Les révélations récurrentes sur l’optimisation fiscale des grandes entreprises ont sans doute contribué à alimenter la colère des classes populaires. Si l’élite économique mondiale veut renouer avec elles, elle doit jouer la transparence fiscale, ont asséné plusieurs participants à Davos.

« Non, nous ne favorisons pas l’évasion fiscale », a répondu sèchement Bob Moritz, président de PricewaterhouseCoopers (PwC), à un journaliste allemand qui lui demandait si son groupe d’audit et de conseil « ne contribuait pas lui aussi à la hausse du populisme » avec ses opérations d’optimisation fiscale.

Le scandale des « Luxleaks », révélé par les deux anciens employés de PWC à Luxembourg, Antoine Deltour et Raphaël Halet, a ainsi rattrapé Bob Moritz à Davos en pleine présentation en direct d’une enquête sur le moral des dirigeants d’entreprises à l’échelon mondial.

Après les « Luxleaks », les « Panama Papers » et plus récemment les « Football Leaks », les scandales d’évasion fiscale se sont multipliés ces dernières années, au point que le débat s’est même instauré au WEF, la Mecque du libéralisme.

« Ici, à Davos, la majorité de ceux qui nous écoutent sont des entreprises. Et si elles nous appuient, cela rendra les choses plus faciles », a expliqué le secrétaire général de l’OCDE Angel Gurria, son organisation étant en pointe contre l’optimisation fiscale.

Son message aux grandes sociétés internationales était très direct: « Vous devez payer les taxes, là où vous générez les bénéfices », a-t-il affirmé, lançant un avertissement aux participants au Forum: « Aujourd’hui, le niveau de tolérance (avec l’évasion fiscale) a baissé de manière spectaculaire.
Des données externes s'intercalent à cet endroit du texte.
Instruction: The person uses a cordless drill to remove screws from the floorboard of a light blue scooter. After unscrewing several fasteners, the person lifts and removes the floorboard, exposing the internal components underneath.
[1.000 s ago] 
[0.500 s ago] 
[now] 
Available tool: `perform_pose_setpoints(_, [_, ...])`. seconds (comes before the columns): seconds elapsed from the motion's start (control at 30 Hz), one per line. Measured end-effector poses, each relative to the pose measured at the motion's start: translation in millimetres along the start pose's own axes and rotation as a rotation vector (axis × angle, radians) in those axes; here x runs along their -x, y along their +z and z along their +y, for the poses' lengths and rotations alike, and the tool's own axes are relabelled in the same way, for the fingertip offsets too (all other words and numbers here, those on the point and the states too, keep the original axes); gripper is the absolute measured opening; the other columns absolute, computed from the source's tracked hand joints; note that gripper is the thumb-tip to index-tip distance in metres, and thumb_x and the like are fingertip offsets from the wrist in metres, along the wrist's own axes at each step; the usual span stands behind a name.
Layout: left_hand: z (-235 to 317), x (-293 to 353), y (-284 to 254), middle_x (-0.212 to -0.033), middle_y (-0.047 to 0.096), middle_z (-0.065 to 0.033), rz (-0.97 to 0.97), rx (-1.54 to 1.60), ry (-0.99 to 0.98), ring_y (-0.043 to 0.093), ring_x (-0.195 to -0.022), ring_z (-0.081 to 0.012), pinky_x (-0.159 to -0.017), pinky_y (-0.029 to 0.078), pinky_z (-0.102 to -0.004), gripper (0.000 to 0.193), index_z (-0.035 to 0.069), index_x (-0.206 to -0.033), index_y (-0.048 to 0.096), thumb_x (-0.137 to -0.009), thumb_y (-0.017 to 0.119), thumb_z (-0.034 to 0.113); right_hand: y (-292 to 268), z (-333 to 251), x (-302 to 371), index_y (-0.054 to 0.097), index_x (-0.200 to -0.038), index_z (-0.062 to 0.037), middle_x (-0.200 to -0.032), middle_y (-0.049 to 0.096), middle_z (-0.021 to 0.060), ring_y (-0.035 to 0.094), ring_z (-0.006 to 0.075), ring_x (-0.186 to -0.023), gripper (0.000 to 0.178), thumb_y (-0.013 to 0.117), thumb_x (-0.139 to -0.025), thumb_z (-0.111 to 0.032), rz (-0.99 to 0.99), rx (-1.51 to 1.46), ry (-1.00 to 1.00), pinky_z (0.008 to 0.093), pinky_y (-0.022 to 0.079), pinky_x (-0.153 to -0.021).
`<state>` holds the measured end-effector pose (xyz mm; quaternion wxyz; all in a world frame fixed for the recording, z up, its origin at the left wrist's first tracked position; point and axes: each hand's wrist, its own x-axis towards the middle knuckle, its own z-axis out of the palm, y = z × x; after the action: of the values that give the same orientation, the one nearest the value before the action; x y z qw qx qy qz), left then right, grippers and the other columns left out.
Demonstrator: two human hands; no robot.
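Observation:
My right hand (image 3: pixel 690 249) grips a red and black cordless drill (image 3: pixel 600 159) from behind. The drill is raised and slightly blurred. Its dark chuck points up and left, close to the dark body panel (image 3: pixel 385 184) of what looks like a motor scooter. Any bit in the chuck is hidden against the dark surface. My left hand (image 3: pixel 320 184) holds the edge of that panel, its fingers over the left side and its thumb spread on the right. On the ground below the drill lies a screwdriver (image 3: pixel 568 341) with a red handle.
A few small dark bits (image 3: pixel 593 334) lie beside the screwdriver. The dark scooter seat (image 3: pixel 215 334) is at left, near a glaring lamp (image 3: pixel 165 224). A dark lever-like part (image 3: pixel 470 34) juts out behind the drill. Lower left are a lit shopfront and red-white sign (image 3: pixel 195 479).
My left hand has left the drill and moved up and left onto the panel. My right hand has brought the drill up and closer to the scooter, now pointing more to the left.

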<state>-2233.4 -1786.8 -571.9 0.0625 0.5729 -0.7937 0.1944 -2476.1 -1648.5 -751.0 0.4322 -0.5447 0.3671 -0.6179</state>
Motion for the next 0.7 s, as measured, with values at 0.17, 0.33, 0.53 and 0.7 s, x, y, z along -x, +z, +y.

À cause de la crise, mais aussi parce que les Etats ont besoin d’argent », a-t-il prévenu.

« Imposition sans frontière »

« Le temps où les multinationales faisaient ce qu’elles voulaient est révolu », a déclaré le commissaire européen Pierre Moscovici à Davos. « La révolution de la transparence fiscale est en marche », a-t-il assuré.

Les Etats ont, eux aussi, profité de Davos pour exiger des grands groupes le paiement de leurs impôts. « Nous devons nous attaquer à ce problème de manière plus décidée et plus rapide », a exigé Mateusz Morawiecki, le vice-premier ministre polonais, lors d’un débat intitulé « imposition sans frontière ».
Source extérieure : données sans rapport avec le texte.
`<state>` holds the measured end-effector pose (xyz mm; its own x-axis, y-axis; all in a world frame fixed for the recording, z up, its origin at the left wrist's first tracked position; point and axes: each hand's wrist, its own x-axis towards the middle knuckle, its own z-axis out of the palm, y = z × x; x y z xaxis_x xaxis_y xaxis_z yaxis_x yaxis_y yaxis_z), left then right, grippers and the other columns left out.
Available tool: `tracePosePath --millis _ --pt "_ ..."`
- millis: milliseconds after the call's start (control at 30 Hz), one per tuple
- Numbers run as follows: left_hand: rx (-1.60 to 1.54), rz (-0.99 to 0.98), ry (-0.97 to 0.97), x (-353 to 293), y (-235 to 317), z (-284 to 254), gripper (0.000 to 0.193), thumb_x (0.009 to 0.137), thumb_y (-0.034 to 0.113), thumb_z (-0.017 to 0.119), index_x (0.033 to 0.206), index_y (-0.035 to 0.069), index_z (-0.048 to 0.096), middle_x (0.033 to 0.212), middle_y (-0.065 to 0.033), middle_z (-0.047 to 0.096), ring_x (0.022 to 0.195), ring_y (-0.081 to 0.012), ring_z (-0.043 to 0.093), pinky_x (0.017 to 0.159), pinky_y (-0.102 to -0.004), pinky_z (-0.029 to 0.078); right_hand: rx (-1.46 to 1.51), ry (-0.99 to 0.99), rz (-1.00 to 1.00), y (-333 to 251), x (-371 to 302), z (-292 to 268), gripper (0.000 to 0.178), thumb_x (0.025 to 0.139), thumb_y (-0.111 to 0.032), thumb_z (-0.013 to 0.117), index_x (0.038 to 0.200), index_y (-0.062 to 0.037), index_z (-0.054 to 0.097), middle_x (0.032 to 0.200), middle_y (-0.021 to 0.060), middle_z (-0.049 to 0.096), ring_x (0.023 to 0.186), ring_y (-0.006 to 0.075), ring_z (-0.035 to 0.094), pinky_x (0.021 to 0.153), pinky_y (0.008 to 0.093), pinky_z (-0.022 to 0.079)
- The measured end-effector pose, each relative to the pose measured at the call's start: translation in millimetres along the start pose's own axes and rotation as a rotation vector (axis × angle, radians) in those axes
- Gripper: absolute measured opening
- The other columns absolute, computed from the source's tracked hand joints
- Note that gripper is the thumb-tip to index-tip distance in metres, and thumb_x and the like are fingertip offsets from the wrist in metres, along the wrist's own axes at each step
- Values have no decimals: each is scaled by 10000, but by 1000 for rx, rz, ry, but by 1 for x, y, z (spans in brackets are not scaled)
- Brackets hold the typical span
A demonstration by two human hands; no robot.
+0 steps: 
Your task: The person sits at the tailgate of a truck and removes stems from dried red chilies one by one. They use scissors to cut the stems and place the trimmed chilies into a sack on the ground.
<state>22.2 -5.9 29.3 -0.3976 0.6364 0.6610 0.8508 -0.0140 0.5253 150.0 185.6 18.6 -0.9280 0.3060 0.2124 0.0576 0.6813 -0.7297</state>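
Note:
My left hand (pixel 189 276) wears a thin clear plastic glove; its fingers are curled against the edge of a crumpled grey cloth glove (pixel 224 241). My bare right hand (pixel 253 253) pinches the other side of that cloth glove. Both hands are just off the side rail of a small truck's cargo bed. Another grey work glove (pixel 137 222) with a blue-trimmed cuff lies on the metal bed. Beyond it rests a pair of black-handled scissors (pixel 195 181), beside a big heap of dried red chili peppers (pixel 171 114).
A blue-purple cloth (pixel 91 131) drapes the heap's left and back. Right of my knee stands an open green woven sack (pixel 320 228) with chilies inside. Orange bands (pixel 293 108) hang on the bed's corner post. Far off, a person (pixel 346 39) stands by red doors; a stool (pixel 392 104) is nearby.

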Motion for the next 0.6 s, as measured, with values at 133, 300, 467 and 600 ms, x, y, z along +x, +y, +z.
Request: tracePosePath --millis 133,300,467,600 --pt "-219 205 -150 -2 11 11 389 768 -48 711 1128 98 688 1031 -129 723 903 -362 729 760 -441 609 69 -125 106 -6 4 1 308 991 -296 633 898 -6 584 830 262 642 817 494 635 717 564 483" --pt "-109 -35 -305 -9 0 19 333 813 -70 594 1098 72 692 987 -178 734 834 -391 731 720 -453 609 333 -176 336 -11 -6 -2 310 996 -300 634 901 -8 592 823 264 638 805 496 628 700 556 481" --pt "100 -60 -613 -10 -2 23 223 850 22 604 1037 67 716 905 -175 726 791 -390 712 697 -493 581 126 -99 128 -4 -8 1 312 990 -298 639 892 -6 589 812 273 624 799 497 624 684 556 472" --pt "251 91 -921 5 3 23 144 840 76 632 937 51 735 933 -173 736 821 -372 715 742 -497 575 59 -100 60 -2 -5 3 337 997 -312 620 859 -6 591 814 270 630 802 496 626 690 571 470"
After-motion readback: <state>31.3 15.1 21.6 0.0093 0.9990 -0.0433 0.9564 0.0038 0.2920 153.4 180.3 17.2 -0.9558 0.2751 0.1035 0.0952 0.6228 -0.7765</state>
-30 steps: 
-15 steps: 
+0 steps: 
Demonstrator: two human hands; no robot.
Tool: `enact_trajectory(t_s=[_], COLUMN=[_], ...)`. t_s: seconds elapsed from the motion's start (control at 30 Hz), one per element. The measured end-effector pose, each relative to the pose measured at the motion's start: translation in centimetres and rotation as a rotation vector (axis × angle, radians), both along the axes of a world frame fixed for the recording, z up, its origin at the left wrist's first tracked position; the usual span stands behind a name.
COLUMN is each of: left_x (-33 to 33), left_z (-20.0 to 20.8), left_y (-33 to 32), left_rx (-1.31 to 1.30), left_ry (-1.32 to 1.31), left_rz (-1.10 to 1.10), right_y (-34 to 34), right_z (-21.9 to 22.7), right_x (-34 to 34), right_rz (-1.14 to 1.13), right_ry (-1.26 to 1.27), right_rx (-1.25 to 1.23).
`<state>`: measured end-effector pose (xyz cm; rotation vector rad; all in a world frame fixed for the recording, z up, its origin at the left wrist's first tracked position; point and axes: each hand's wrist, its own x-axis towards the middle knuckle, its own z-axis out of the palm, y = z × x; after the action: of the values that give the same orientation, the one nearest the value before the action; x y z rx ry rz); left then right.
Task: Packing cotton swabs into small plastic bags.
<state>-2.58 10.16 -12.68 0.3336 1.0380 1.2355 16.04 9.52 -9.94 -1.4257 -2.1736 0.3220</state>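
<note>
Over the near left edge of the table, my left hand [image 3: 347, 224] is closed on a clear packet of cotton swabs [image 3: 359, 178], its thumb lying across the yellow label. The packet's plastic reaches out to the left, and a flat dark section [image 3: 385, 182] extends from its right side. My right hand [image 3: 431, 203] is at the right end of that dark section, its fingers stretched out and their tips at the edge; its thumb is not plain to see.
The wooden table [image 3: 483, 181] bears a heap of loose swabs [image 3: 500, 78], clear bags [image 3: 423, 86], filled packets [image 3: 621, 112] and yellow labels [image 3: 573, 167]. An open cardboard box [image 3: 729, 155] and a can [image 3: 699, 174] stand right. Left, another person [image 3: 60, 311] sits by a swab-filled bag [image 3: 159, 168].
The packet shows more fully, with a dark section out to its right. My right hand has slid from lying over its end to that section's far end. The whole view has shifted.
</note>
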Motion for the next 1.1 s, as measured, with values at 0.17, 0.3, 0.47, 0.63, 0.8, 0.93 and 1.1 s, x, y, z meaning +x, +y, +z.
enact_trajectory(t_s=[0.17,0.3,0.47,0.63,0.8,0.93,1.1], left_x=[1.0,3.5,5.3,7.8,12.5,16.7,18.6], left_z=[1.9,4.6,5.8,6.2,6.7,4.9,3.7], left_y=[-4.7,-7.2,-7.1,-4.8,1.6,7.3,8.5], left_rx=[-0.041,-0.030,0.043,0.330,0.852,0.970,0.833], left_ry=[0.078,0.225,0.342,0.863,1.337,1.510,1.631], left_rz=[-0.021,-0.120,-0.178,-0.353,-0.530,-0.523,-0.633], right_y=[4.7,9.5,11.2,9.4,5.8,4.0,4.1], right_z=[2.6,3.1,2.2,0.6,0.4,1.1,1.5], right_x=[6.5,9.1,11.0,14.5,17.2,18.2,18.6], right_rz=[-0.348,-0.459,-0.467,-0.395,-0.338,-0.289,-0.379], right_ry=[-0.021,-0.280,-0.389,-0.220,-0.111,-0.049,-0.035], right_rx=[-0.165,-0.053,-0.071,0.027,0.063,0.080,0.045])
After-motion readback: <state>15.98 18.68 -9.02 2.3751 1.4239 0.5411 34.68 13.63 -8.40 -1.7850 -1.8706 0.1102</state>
« Les pays comme le mien, ainsi que les émergents sont en train de prendre de grandes quantités d’argent », a-t-il dénoncé, insistant lui aussi sur le malaise provoqué au sein de la population par l’évitement de l’impôt.

Un rapport de l’ONG Oxfam publié juste avant l’ouverture du forum dénoncait « comment les grandes entreprises et les individus les plus riches exacerbent les inégalités, en exploitant un système économique défaillant, en éludant l’impôt, en réduisant les salaires et en maximisant les revenus des actionnaires ».

À Davos, la directrice exécutive d’Oxfam, Winnie Byanyima, a lancé un avertissement. « Quand les entreprises évitent de payer leurs impôts, elles retirent aux gouvernements les revenus nécessaires pour des investissements, pour l’éducation de leur propre main-d’oeuvre. En fait, elle se tirent une balle dans le pied », a-t-elle expliqué.

Eclaboussé par le scandale des « Panama Papers », le ministre de l’Economie du pays latino-américain, Dulcidio De la Guardia, s’est rendu à Davos pour présenter les dispositions prises depuis par son pays. « Mais en dépit de tout ce qu’a déjà fait le Panama, nous avons encore beaucoup de travail pour changer notre image de paradis fiscal », a-t-il admis, lors d’un entretien à l’AFP.

Concurrence fiscale

Egalement présent à Davos, le ministre français de l’Economie, Michel Sapin, a lancé un avertissement aux pays qui seraient tentés par le « dumping fiscal » pour attirer ses entreprises, en réponse à la promesse de Donald Trump d’abaisser fortement les impôts sur les sociétés ou encore la menace de Theresa May de fixer des taux d’imposition compétitifs si l’UE voulait lui imposer « un accord punitif » sur le Brexit.

« Je déconseillerais à toute grande puissance de rentrer dans une guerre à l’impôt le plus bas possible », a affirmé le ministre français, soulignant que ce « dumping fiscal » priverait ces pays « des ressources nécessaires pour ces Etats pour justement assumer leurs caractéristiques de grandes puissances ».